_Task_. Repeat the records exactly as given. Do not include the pictures.

_Records from a collection_.
════════════════

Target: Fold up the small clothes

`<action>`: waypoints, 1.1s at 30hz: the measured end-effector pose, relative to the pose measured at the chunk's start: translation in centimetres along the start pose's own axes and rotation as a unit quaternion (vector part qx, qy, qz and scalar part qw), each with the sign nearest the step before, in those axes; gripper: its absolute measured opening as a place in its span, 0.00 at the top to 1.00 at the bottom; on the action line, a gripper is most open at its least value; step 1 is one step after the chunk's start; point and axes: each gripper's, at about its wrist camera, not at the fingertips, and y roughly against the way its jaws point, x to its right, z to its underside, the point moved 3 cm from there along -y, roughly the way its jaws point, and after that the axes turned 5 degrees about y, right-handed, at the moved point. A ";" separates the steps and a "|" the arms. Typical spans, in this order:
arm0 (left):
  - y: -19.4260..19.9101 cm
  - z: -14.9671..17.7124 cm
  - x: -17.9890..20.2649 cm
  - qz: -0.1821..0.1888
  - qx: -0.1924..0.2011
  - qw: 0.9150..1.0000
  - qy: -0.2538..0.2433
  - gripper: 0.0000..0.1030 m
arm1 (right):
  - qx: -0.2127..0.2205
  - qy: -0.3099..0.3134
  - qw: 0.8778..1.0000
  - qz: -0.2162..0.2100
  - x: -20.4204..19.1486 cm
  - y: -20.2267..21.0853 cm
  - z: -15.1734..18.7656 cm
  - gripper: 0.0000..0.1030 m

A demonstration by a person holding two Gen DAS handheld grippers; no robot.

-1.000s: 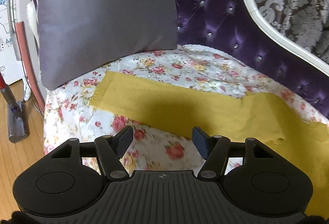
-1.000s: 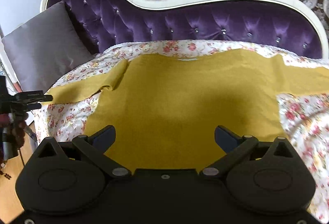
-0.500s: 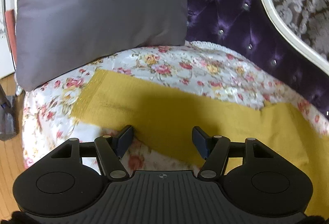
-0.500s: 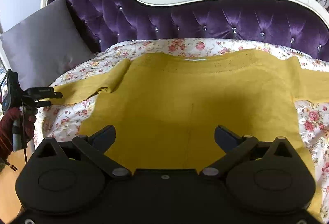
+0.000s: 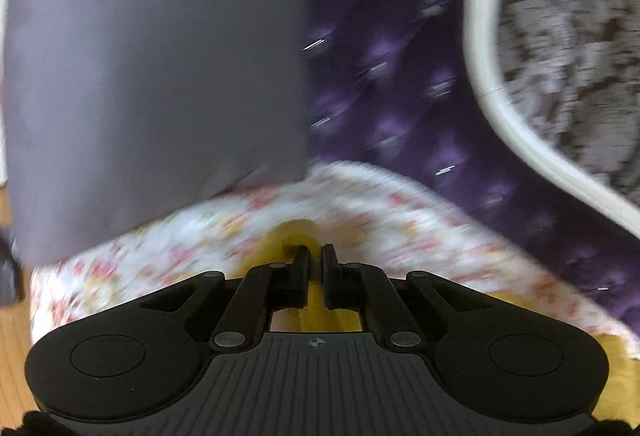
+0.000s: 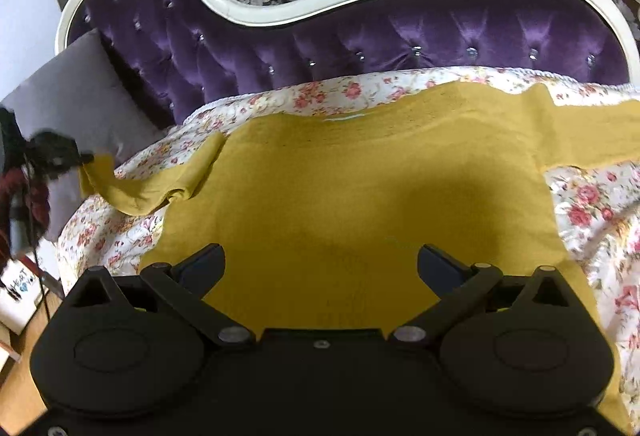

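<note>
Sweater: mustard sweater (image 6: pixel 352 196) lies flat on the floral cover (image 6: pixel 592 204), spread ready for folding.
Left gripper (image 5: pixel 315 256): clamped on the sleeve end (image 6: pixel 96 172), raising it to fold inward.
Right gripper (image 6: pixel 320 268): jaws wide, empty, poised over the hem.

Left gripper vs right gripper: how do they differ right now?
The left gripper is shut on the cuff of the mustard sweater's sleeve; the right gripper is open and holds nothing. The left lifts the cuff off the floral cover, near the grey cushion; the right hovers over the sweater's flat body. Both are the same black two-finger tool.
</note>
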 end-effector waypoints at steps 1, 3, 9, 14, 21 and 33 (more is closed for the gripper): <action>0.6 -0.3 1.5 0.010 0.005 1.000 -0.009 0.94 | 0.000 -0.003 1.000 0.001 0.3 0.2 0.1 0.01; 1.7 -0.5 5.0 0.035 0.014 0.999 -0.031 0.94 | 0.001 -0.008 1.000 0.002 0.8 0.6 0.4 0.01; 3.8 1.8 16.5 0.109 0.030 0.989 -0.094 0.94 | 0.012 -0.024 1.000 0.014 2.6 2.7 1.3 0.01; 4.0 5.5 25.5 0.156 0.001 0.979 -0.130 0.93 | 0.018 -0.044 0.999 0.027 4.9 4.5 1.6 0.01; 5.7 12.5 34.2 0.221 -0.016 0.952 -0.211 0.81 | 0.020 -0.046 0.997 0.053 6.9 5.5 1.7 0.01; 2.3 14.2 25.6 0.108 -0.023 0.961 -0.256 0.78 | 0.034 0.012 0.998 0.051 9.0 2.6 -2.9 0.02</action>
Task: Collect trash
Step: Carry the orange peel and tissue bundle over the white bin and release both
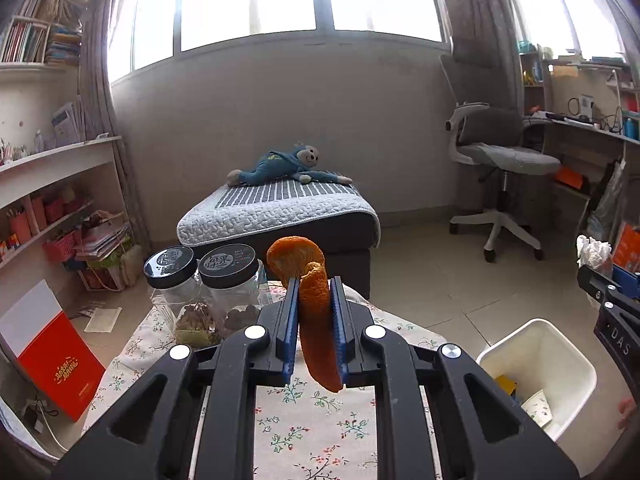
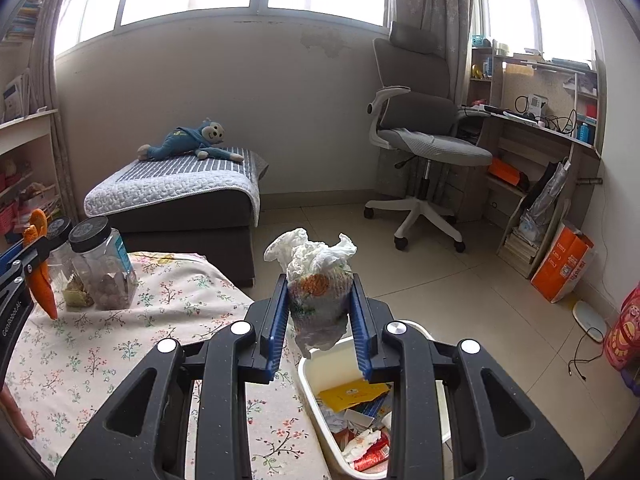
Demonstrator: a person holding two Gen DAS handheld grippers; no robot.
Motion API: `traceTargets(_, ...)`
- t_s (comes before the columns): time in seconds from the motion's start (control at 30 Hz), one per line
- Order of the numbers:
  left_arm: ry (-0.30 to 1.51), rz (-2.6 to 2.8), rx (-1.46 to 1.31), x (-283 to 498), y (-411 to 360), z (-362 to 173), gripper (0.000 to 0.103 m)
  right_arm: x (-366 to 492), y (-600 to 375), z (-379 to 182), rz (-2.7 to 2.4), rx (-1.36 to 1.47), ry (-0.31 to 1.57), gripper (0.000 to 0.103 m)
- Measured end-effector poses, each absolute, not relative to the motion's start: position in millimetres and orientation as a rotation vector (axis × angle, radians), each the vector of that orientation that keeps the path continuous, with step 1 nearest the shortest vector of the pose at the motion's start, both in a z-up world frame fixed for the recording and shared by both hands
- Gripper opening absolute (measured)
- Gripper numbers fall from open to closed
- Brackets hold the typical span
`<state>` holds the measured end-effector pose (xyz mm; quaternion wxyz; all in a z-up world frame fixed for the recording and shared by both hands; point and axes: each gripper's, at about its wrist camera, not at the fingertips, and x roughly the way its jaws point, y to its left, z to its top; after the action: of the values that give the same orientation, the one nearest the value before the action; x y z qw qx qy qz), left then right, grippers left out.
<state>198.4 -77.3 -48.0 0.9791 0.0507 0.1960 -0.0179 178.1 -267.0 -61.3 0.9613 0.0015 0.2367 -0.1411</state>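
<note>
The right claw point(image 2: 320, 304) clenches crumpled tissue point(image 2: 316, 276) directly above the bin point(image 2: 316, 368); nearer than the left. The left claw point(image 1: 315, 312), over the desk point(image 1: 304, 432), grips orange peel point(image 1: 316, 320); bin lies rightward.

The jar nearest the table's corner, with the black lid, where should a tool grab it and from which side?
Judging by its pose, grip the jar around its clear body just below the black lid, coming in level from the bin side. It stands upright, its twin blocks the far side, and the wide lid probably outspans the jaws.
</note>
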Motion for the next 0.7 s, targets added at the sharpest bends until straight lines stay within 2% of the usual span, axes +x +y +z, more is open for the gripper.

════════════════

_Task result_.
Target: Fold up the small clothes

`<action>`: waypoints, 1.1s at 30hz: the measured end-effector pose, relative to the pose measured at the chunk's start: translation in centimetres along the start pose's own axes and rotation as a unit quaternion (vector part qx, qy, qz and scalar part qw), each with the sign nearest the step before, in those axes; gripper: its absolute measured opening as a place in its span, 0.00 at the top to 1.00 at the bottom; on the action line, a gripper is most open at its least value; step 1 is one step after the chunk's start; point and axes: each gripper's, at about its wrist camera, not at the fingertips, and y roughly against the way its jaws point, x to its right, z to its underside, the point moved 3 cm from there along -y, roughly the way its jaws point, and after that the axes turned 5 degrees about y, right-handed, at the moved point. A ";" separates the steps and a "|" the arms. Typical spans, in this order:
arm0 (left):
  - y: -19.4260..19.9101 cm
  - z: -14.9671..17.7124 cm
  - x: -17.9890..20.2649 cm
  - qz: -0.1821..0.1888
  - qx: -0.1924..0.2011
  - qw: 0.9150..1.0000
  - qy: -0.2538..0.2433
  - gripper: 0.0000..0.1030 m
arm1 (right):
  - qx: -0.2127..0.2205
  - qy: -0.3099..0.3134
  - qw: 0.8778..1.0000
  - qz: -0.2162..0.2100
  - x: -20.4204..19.1486 cm
  - y: -20.2267..21.0853 cm
  - z: -15.1734..18.7656 cm
  - gripper: 0.0000..0.1030 m

A demonstration by a person holding two Gen DAS handheld grippers; no robot.

-1.000s: 
-1.000s: 
-0.500s: 
-0.500s: 
+0.000s: 
+0.000s: 

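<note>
Sweater: mustard sweater (image 6: pixel 352 196) lies flat on the floral cover (image 6: pixel 592 204), spread ready for folding.
Left gripper (image 5: pixel 315 256): clamped on the sleeve end (image 6: pixel 96 172), raising it to fold inward.
Right gripper (image 6: pixel 320 268): jaws wide, empty, poised over the hem.

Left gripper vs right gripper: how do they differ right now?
The left gripper is shut on the cuff of the mustard sweater's sleeve; the right gripper is open and holds nothing. The left lifts the cuff off the floral cover, near the grey cushion; the right hovers over the sweater's flat body. Both are the same black two-finger tool.
</note>
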 end-effector waypoints at steps 1, 3, 9, 14, 21 and 33 (more is closed for the gripper): <action>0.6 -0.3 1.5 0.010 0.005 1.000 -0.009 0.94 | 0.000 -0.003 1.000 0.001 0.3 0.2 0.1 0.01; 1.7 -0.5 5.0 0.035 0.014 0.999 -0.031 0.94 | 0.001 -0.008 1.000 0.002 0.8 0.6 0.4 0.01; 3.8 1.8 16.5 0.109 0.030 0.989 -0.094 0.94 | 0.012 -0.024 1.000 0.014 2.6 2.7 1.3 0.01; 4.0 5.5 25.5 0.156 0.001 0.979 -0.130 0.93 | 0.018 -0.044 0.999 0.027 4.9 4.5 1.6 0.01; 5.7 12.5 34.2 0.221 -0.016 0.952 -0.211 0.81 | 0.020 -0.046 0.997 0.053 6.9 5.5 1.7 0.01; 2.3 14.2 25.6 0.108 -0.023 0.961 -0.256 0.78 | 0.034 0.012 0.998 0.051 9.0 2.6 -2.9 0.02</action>
Task: Collect trash
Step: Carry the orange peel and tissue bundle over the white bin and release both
Demonstrator: a person holding two Gen DAS handheld grippers; no robot.
Motion API: `traceTargets(_, ...)`
- t_s (comes before the columns): time in seconds from the motion's start (control at 30 Hz), one per line
- Order of the numbers:
  left_arm: ry (-0.30 to 1.51), rz (-2.6 to 2.8), rx (-1.46 to 1.31), x (-283 to 498), y (-411 to 360), z (-362 to 173), gripper (0.000 to 0.103 m)
  right_arm: x (-366 to 492), y (-600 to 375), z (-379 to 182), rz (-2.7 to 2.4), rx (-1.36 to 1.47), ry (-0.31 to 1.57), gripper (0.000 to 0.103 m)
- Measured end-effector poses, each absolute, not relative to the motion's start: position in millimetres and orientation as a rotation vector (axis × angle, radians), each the vector of that orientation that keeps the path continuous, with step 1 nearest the shortest vector of the pose at the motion's start, both in a z-up world frame fixed for the recording and shared by both hands
- Gripper opening absolute (measured)
- Gripper numbers fall from open to closed
- Brackets hold the typical span
`<state>` holds the measured end-effector pose (xyz mm; quaternion wxyz; all in a z-up world frame fixed for the recording and shared by both hands; point and axes: each gripper's, at about its wrist camera, not at the fingertips, and x roughly the way its jaws point, y to its left, z to its top; after the action: of the values that give the same orientation, the one nearest the value before the action; x y z qw qx qy qz), left then right, grippers left out.
<state>198.4 -77.3 -48.0 0.9791 0.0507 0.1960 -0.0179 178.1 -267.0 -61.3 0.9613 0.0015 0.2367 -0.1411</state>
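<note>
The right claw point(image 2: 320, 304) clenches crumpled tissue point(image 2: 316, 276) directly above the bin point(image 2: 316, 368); nearer than the left. The left claw point(image 1: 315, 312), over the desk point(image 1: 304, 432), grips orange peel point(image 1: 316, 320); bin lies rightward.

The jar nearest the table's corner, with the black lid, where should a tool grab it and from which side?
Judging by its pose, grip the jar around its clear body just below the black lid, coming in level from the bin side. It stands upright, its twin blocks the far side, and the wide lid probably outspans the jaws.
</note>
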Motion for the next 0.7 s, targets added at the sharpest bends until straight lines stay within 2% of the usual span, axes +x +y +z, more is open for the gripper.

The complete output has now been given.